Anggota DPR hingga Buruh Desak Aturan Soal Rokok di RPP Kesehatan Dibatalkan
- VIVA/ Yeni Lestari.
Jakarta – Berbagai kalangan dari mulai anggota parlemen hingga kaum buruh atau serikat pekerja, menolak rencana pemerintah untuk memperketat aturan rokok melalui penyusunan Rancangan Peraturan Pemerintah (RPP) Kesehatan.
Anggota Komisi IV DPR RI, Panggah Susanto mengatakan, RPP Kesehatan tersebut sangat diskriminatif terhadap industri hasil tembakau (IHT) dan komoditas tembakau.
Karena itu, dengan begitu banyaknya pihak yang tidak setuju akan rencana pengetatan aturan rokok tersebut, maka menurutnya RPP Kesehatan harus dibatalkan dan diganti dengan peraturan baru terkait pertembakauan yang lebih komprehensif.
"Kita sama-sama sepakat RPP ini harus dibatalkan. Karena RPP Kesehatan kok mengurus distribusi, pertanian, iklan, dan lainnya, yang intinya memojokkan kita semua, memojokkan dalam proporsi yang tidak seimbang," kata Panggah dalam keterangannya, Jumat, 17 November 2023.
Menurutnya, aturan pelaksana dari Undang-undang (UU) Kesehatan ini hanya mau melihat IHT dari sisi negatif, dan tidak melihat sisi positif yang juga harus dilindungi.
"Dampak positifnya sudah jelas karena menyangkut enam juta orang dan angka ini sudah terbukti dari riset. Tapi, sayang sekali sering tidak dilihat, malah (produk tembakau) disamakan dengan narkotika," ujarnya.
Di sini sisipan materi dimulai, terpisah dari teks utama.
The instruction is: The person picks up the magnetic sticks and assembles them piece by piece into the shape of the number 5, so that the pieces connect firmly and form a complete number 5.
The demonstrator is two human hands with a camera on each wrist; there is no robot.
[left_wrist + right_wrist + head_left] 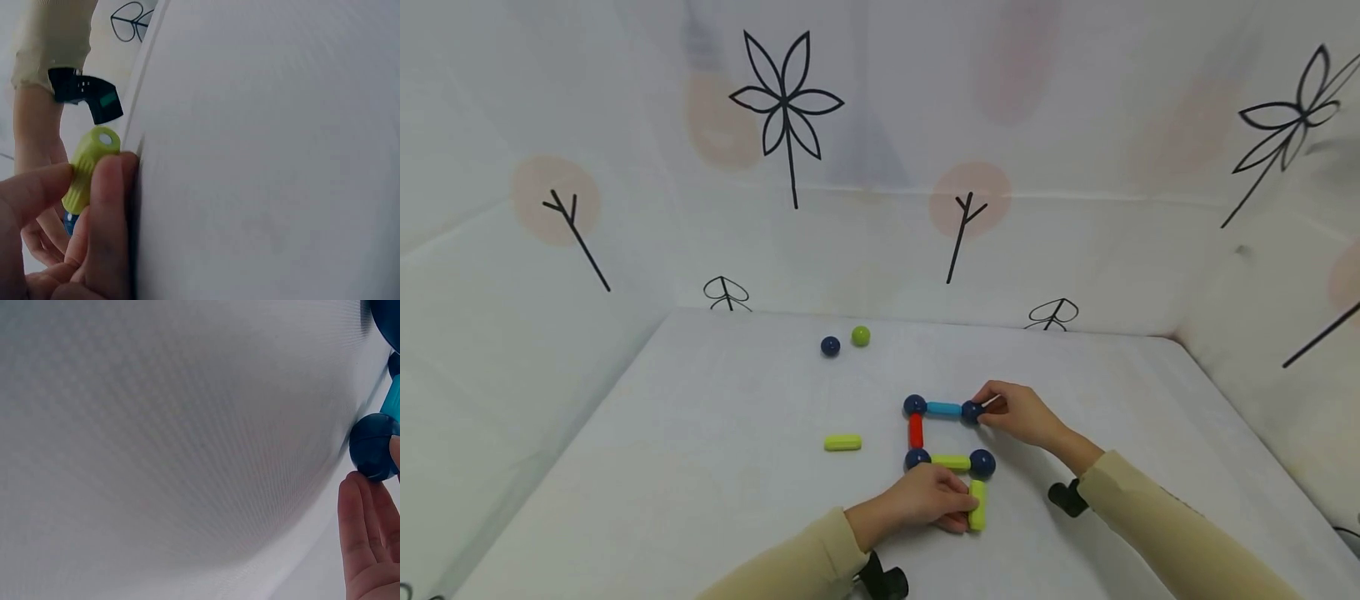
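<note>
My left hand [925, 498] pinches a yellow-green magnetic rod [977, 505] between thumb and fingers, just below a dark blue ball [982, 463]. In the left wrist view the rod [84, 178] shows a metal disc on its end. My right hand [1018, 414] pinches another dark blue ball [972, 412], with fingertips on it in the right wrist view too. That ball sits at the end of a light blue rod [943, 409]. From the corner ball [914, 405] a red rod [916, 431] runs down to a ball [917, 459] with a second yellow-green rod [951, 462].
A loose yellow-green rod [842, 442] lies left of the joined pieces. Farther back on the white table [700, 467] are a dark blue ball [831, 347] and a green ball [861, 336]. A cloth wall with drawn flowers stands behind.
</note>
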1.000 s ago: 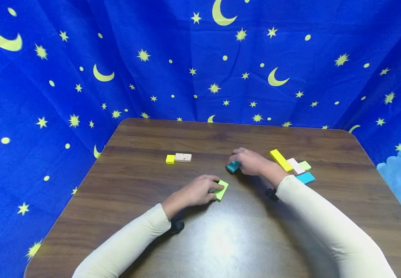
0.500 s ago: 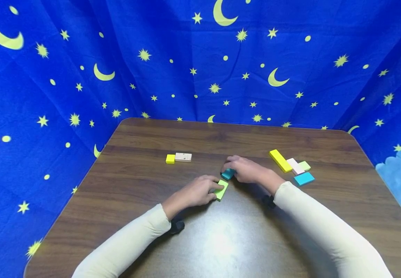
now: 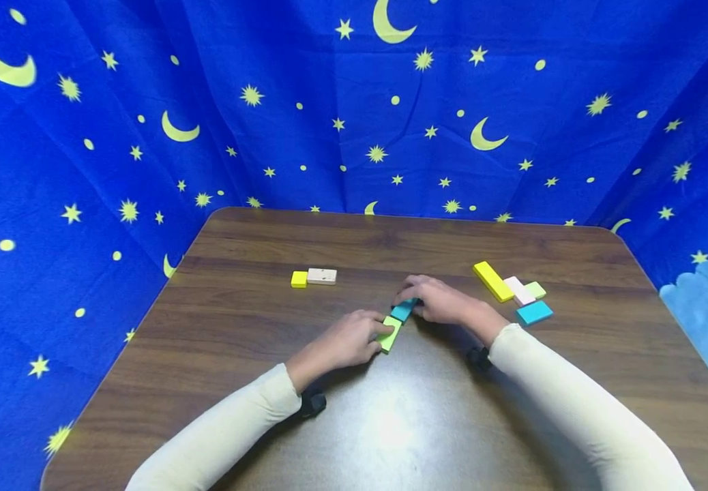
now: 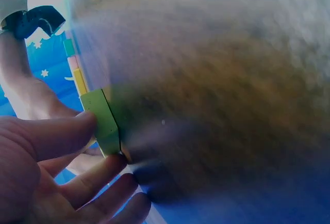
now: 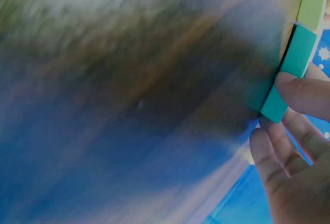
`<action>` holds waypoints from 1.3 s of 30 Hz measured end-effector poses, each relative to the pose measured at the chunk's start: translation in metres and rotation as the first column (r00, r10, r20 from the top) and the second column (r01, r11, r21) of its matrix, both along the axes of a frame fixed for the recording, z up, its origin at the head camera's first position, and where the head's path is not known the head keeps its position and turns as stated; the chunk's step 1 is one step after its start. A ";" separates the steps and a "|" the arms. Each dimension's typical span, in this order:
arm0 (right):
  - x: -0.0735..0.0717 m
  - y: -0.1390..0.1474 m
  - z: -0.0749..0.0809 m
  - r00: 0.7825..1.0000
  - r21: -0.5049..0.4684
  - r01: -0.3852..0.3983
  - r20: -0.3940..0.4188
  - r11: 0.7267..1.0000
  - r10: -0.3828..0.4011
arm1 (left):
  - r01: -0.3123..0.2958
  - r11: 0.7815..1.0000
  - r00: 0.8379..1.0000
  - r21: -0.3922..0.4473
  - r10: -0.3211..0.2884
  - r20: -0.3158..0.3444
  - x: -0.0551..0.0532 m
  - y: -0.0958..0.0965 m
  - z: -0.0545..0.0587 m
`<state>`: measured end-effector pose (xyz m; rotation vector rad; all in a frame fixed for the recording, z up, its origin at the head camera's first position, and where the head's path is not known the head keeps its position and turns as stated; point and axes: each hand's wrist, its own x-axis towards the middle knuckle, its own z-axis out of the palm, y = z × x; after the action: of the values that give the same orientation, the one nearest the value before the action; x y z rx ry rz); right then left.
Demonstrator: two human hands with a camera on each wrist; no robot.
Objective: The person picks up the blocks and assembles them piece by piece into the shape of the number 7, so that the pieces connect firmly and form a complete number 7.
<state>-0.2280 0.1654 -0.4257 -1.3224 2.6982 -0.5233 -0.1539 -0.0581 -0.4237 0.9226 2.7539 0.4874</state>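
My left hand (image 3: 349,337) pinches a light green block (image 3: 389,337) lying flat near the middle of the table. In the left wrist view its thumb is on one side of the block and a fingertip is at its end. My right hand (image 3: 440,299) grips a teal block (image 3: 404,311) between thumb and fingers. The teal block lies end to end with the green one, in a slanting row; the right wrist view shows their ends meeting, teal block (image 5: 300,51) below green block (image 5: 312,2). Fingers cover part of both blocks.
Back left on the wooden table (image 3: 256,245), a small yellow block (image 3: 299,279) sits beside a speckled whitish block (image 3: 322,276). To the right are a long yellow block (image 3: 493,281), a pale pink block (image 3: 519,290), a light green block (image 3: 535,290) and a blue block (image 3: 535,313).
My right hand has brought the teal block leftward and toward me, up to the green block's far end. My left hand has stayed on the green block.
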 end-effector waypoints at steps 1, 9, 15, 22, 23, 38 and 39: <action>0.000 -0.001 -0.001 1.000 -0.004 -0.013 -0.007 1.000 0.013 | -0.003 1.000 1.000 -0.006 0.003 -0.003 0.001 0.000 0.000; 0.000 -0.005 -0.001 1.000 -0.026 -0.027 -0.016 0.999 0.026 | -0.008 1.000 1.000 -0.006 0.008 -0.002 0.003 0.001 0.004; 0.001 -0.007 -0.003 1.000 -0.014 -0.027 -0.014 1.000 0.027 | 0.001 1.000 1.000 0.006 -0.001 -0.002 0.004 0.000 0.002; 0.002 -0.007 -0.001 1.000 -0.001 -0.026 -0.016 1.000 0.026 | 0.010 1.000 1.000 0.024 -0.009 -0.006 0.005 -0.001 0.003; 0.002 -0.007 0.000 1.000 0.005 -0.021 -0.006 1.000 0.021 | 0.010 1.000 1.000 0.025 -0.010 -0.006 0.005 -0.002 0.002; 0.003 0.002 0.005 0.986 0.040 0.109 0.123 0.993 -0.113 | 0.113 0.992 0.993 0.049 -0.115 0.032 -0.020 -0.004 0.007; 0.003 0.003 0.005 0.986 0.043 0.110 0.122 0.993 -0.115 | 0.125 0.991 0.991 0.038 -0.126 0.039 -0.021 -0.004 0.007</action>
<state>-0.2251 0.1680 -0.4208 -1.0954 2.6780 -0.5455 -0.1753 -0.0618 -0.4167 1.0738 2.6384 0.5289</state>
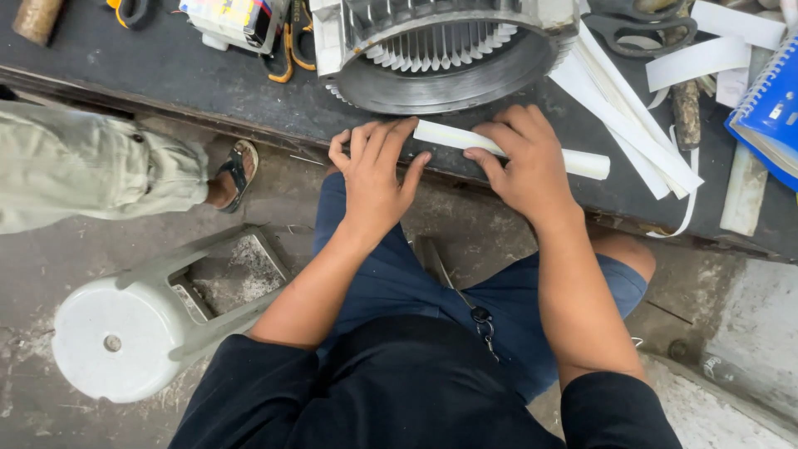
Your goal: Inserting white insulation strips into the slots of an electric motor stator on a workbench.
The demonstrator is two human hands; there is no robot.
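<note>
Just in front of the round metal motor housing (445, 58), a white paper strip (507, 150) lies along the workbench (166, 66) edge. The left hand (374, 179) presses it flat, fingers spread; the right hand (524, 162) pinches it (thumb below). Beyond the housing's right side sit scissors (640, 25) and a blue notebook (769, 108).

- Left hand (376, 170): palm down, fingers spread forward, thumb apparently tucked beneath.
- Right hand (525, 162): palm down, fingers curled leftward, pressing; both forearms extended forward.
</note>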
Dia menyebut, saat ini produk tembakau telah menyumbang manfaat besar di luar sisi kesehatan. "Maka, permasalahan dari pengaturan produk tembakau pada RPP Kesehatan ini perlu disikapi secara proporsional," ujarnya.
Senada, Wakil Ketua Umum Federasi Serikat Pekerja Rokok Tembakau Makanan Minuman Serikat Pekerja Seluruh Indonesia (FSP RTMM SPSI), Andreas Hua, mengaku sepakat bahwa RPP Kesehatan seharusnya tidak menyajikan banyak larangan terhadap Industri Hasil Tembakau.
Contohnya, Pasal 438 Ayat (1) terkait kemasan rokok yang mengharuskan minimal 20 batang per bungkus, bermakna sebagai upaya untuk memperketat produksi. Jika hal tersebut terjadi, maka produksi akan semakin berkurang dan pekerja industri terancam Pemutusan Hubungan Kerja (PHK).
"Yang paling merasakan dampaknya adalah pekerja. Kita di pabrik kalau rokok enggak laku, kita di PHK. Kalau sudah di PHK ya tidak bisa apa-apa," ujarnya.